##### GIVEN RECORDS

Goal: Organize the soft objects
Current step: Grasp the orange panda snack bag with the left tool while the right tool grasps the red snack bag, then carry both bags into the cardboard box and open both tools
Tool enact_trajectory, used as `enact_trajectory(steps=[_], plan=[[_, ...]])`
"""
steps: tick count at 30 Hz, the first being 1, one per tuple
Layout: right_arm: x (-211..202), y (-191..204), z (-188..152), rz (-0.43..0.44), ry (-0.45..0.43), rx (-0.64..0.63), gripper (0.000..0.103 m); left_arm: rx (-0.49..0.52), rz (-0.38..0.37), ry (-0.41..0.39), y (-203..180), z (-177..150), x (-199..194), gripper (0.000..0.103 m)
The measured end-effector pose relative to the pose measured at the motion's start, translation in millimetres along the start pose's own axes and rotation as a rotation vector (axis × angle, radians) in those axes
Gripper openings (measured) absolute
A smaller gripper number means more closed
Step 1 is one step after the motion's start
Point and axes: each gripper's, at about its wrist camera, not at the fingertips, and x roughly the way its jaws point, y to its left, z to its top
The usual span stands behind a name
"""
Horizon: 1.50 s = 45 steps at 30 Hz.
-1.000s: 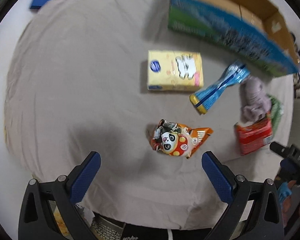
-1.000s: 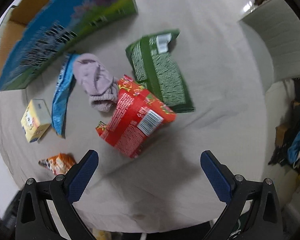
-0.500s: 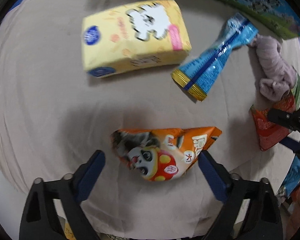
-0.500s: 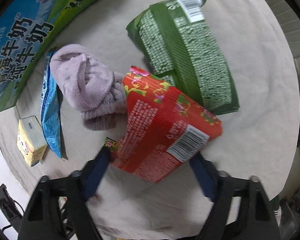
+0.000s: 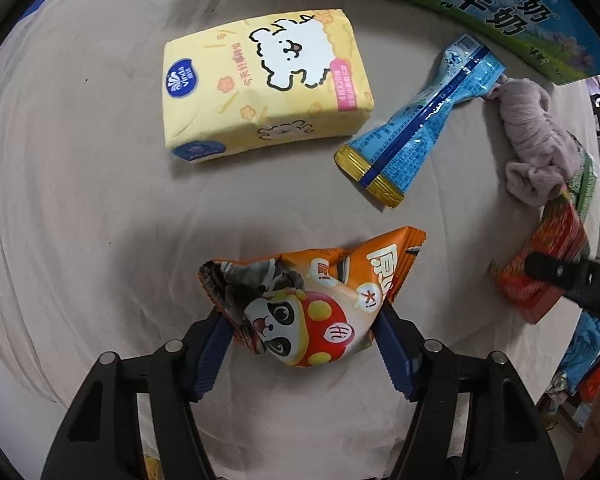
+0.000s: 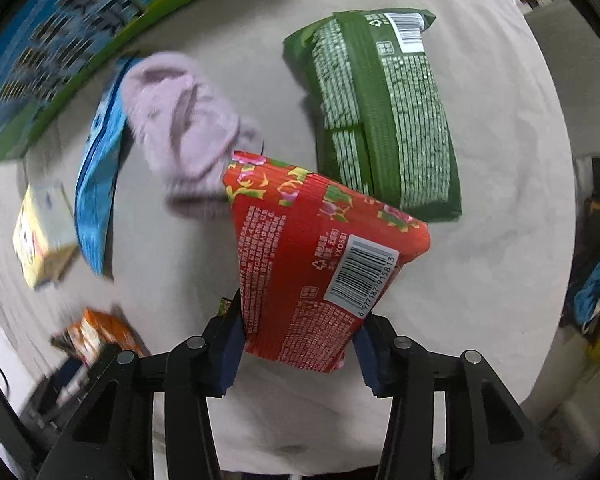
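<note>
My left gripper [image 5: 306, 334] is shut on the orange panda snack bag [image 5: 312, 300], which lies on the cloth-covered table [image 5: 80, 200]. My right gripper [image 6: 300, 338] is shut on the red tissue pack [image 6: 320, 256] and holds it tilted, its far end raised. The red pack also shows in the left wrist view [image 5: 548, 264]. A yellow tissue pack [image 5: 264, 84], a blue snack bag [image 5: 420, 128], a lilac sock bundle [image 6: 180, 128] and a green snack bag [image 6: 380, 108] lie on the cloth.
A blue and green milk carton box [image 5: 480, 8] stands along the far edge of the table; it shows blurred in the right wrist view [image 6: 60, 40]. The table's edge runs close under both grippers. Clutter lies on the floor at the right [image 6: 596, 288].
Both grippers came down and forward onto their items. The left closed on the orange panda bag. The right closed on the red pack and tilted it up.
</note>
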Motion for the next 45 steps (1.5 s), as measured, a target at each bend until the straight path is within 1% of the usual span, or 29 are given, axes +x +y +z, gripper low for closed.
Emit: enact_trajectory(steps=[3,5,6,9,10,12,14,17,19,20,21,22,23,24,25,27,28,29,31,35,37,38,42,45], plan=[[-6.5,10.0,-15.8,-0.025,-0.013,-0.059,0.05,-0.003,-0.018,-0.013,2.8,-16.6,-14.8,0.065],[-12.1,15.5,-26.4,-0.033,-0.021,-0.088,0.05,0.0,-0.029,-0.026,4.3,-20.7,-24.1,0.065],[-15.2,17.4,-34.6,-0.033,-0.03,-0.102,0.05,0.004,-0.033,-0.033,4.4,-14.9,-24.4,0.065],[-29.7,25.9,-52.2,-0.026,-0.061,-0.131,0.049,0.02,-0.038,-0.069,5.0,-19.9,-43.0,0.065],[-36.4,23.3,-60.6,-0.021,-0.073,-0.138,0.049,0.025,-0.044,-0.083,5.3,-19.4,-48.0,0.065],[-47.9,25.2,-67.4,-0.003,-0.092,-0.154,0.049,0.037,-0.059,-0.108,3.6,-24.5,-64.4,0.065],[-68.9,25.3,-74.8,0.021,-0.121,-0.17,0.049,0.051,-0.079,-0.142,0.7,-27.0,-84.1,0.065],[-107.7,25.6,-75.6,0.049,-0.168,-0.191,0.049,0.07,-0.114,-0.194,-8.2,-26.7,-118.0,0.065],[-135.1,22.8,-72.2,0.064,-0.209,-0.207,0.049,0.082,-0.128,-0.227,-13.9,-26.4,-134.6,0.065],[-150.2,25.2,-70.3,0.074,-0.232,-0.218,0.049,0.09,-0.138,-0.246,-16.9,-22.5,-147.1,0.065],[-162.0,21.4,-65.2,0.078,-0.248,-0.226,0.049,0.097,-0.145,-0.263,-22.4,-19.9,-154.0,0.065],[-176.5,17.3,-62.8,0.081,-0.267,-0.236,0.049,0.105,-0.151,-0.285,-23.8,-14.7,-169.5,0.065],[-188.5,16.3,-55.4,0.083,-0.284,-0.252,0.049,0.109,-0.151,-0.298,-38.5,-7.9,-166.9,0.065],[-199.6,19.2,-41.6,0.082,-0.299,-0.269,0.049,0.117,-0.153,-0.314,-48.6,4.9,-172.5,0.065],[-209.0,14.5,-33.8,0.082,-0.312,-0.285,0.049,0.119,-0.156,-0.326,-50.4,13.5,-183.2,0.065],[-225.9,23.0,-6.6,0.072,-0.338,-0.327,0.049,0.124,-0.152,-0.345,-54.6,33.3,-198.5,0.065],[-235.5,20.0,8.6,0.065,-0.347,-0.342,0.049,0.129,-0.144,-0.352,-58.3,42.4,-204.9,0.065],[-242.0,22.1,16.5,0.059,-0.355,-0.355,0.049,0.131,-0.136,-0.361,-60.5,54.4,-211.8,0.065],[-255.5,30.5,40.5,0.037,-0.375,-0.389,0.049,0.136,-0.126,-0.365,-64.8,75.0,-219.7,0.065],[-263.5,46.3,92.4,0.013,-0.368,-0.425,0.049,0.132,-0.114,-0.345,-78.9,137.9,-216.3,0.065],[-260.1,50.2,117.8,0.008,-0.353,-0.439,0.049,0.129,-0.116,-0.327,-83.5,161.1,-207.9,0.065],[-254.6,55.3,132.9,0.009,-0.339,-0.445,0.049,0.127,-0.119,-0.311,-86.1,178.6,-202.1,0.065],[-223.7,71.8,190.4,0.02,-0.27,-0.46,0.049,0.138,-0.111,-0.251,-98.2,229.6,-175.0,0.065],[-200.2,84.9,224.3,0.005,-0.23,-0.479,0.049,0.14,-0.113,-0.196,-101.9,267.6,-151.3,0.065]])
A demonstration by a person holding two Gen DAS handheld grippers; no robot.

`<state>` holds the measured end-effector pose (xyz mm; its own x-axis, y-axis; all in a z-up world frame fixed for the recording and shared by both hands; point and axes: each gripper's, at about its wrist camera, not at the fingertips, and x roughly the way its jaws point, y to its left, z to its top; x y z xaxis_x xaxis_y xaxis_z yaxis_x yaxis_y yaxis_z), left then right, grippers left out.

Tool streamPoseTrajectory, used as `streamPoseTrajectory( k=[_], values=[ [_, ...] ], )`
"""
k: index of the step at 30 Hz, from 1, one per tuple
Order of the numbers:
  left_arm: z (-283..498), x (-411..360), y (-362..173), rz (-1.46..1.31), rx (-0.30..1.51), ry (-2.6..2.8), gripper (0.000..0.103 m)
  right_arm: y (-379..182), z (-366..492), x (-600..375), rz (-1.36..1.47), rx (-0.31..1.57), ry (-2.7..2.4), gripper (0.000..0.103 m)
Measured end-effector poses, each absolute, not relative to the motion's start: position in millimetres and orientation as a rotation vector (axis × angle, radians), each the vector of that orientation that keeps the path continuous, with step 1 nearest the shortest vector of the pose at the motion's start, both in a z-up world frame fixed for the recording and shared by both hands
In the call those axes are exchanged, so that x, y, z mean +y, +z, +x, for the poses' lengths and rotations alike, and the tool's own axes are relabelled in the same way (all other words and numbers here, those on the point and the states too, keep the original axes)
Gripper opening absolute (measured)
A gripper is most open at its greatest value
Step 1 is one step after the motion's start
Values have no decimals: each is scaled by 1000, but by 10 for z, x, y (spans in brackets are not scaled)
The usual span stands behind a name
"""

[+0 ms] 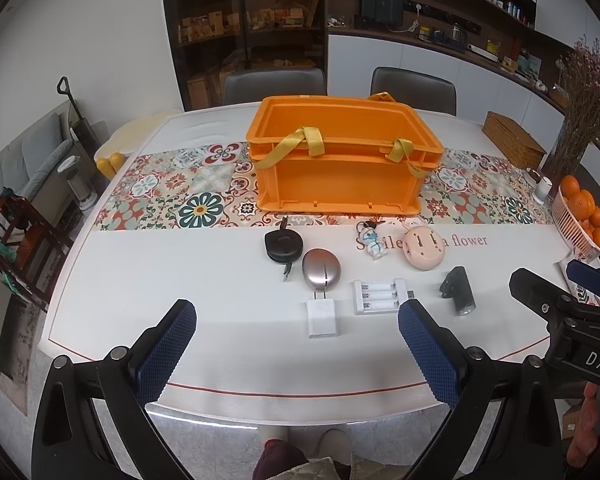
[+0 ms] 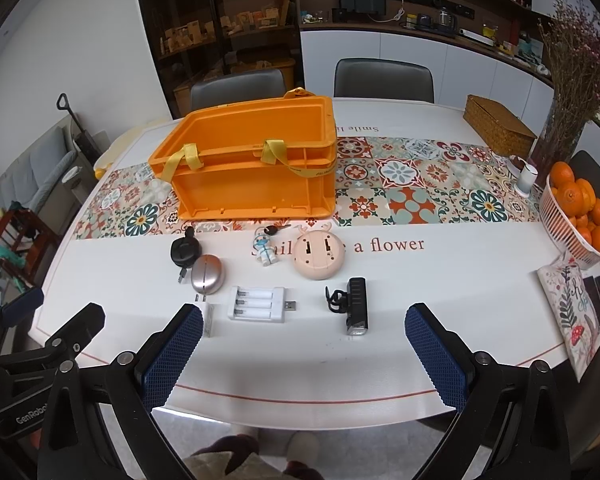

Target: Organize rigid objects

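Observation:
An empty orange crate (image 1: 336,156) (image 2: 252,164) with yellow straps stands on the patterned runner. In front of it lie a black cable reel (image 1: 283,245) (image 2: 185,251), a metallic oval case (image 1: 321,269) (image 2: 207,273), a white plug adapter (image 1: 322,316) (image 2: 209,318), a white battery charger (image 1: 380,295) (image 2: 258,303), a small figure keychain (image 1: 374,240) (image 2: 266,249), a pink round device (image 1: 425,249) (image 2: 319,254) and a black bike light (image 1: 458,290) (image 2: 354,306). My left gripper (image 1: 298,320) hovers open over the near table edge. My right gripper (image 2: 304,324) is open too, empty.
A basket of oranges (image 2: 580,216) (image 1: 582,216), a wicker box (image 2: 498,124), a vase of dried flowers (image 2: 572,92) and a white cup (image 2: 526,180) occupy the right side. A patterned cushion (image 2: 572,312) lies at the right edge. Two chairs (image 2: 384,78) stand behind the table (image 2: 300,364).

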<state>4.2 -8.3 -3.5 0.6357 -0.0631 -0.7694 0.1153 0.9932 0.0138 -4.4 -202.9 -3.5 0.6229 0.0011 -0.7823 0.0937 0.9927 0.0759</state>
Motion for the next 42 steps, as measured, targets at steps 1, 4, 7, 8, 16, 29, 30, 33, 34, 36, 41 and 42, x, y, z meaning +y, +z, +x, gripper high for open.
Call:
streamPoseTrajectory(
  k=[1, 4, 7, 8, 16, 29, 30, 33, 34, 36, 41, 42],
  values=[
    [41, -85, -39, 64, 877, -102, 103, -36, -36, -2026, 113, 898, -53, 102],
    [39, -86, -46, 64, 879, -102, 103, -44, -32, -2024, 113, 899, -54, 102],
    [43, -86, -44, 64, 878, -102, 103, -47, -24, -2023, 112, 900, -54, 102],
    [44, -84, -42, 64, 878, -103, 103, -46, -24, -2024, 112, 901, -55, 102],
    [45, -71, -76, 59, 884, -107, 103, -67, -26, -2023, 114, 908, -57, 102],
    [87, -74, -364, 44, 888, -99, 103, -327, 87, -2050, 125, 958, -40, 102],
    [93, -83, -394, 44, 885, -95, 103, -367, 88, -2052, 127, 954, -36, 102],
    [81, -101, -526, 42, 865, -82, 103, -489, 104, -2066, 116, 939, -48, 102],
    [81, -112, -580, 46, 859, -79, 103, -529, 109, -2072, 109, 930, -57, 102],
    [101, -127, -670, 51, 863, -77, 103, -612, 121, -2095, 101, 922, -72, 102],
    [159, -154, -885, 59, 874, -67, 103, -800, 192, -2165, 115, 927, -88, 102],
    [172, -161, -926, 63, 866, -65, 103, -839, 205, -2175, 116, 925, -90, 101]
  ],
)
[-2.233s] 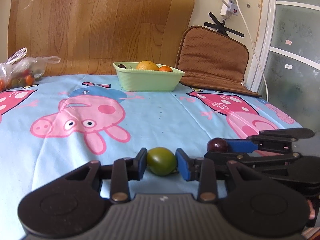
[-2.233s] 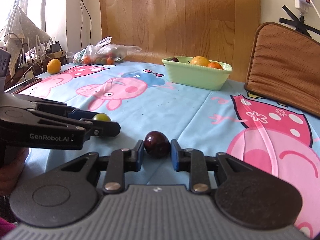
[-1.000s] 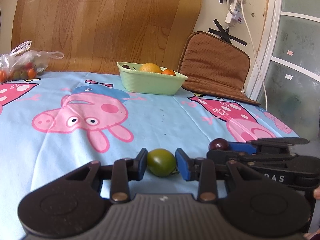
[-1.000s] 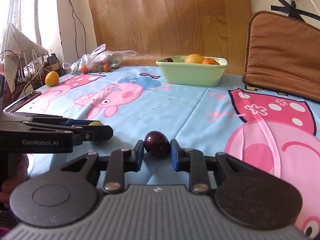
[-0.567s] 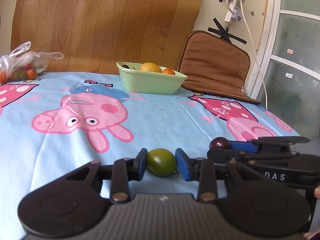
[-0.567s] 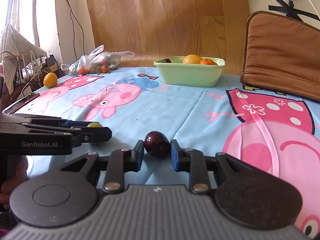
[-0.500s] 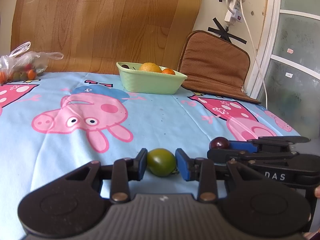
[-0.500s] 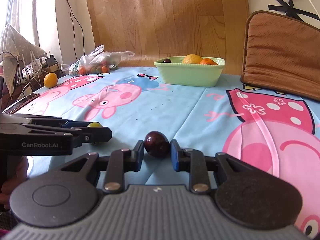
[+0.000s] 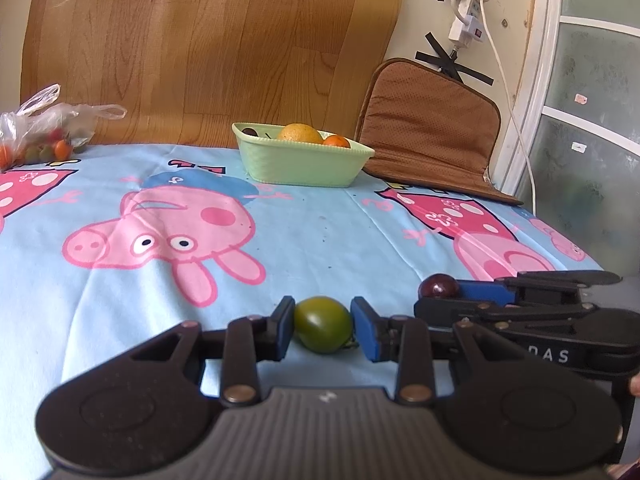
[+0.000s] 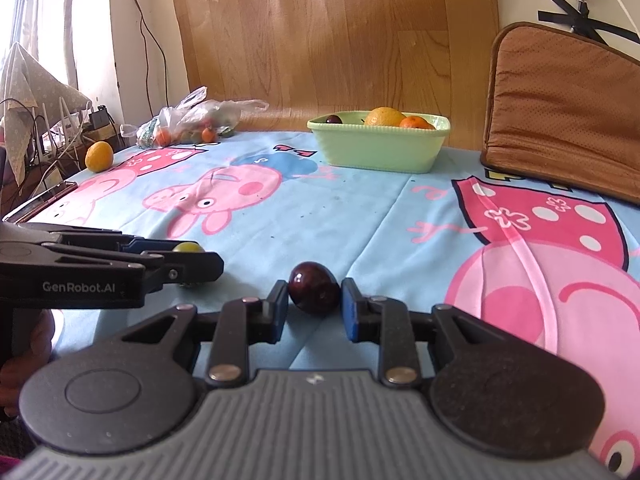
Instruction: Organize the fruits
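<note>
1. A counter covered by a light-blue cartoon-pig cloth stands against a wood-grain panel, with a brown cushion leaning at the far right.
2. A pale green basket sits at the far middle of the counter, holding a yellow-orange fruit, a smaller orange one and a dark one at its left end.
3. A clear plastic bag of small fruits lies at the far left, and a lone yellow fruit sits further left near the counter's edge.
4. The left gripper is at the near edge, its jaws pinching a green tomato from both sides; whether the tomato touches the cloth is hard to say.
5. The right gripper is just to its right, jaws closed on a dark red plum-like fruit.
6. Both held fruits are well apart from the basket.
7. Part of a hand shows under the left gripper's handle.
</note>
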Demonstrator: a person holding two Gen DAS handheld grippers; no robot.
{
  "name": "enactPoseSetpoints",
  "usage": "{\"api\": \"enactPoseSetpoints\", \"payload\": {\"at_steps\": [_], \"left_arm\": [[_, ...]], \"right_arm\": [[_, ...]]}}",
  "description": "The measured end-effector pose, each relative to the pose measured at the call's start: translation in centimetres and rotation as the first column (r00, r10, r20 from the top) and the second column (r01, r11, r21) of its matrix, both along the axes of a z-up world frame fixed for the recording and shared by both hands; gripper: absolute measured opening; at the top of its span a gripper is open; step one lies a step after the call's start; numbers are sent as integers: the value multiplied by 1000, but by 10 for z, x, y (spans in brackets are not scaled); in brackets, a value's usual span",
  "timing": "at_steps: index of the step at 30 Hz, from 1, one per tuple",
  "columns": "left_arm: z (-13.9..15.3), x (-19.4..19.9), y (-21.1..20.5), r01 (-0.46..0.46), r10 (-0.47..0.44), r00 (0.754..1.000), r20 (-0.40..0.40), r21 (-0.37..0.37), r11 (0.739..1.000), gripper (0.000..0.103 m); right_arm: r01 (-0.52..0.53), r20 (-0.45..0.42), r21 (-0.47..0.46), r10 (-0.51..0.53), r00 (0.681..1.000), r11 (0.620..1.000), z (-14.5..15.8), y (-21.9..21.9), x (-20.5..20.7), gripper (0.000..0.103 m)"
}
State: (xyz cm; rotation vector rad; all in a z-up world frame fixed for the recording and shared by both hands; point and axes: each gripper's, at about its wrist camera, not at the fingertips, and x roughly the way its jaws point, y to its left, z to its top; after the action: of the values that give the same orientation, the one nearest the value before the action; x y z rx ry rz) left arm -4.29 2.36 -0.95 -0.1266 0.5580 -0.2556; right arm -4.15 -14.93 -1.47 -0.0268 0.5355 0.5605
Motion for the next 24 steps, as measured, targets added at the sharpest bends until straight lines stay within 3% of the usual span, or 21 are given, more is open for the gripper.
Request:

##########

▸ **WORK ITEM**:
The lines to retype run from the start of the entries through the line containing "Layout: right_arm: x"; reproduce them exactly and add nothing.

▸ **RESPONSE**:
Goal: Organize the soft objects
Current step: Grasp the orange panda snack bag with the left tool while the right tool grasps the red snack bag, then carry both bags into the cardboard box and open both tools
Tool enact_trajectory, used as `enact_trajectory(steps=[_], plan=[[_, ...]])`
"""
steps: tick count at 30 Hz, the first being 1, one per tuple
Layout: right_arm: x (-211..202), y (-191..204), z (-188..152), rz (-0.43..0.44), ry (-0.45..0.43), rx (-0.64..0.63), gripper (0.000..0.103 m); left_arm: rx (-0.49..0.52), rz (-0.38..0.37), ry (-0.41..0.39), y (-203..180), z (-177..150), x (-199..194), gripper (0.000..0.103 m)

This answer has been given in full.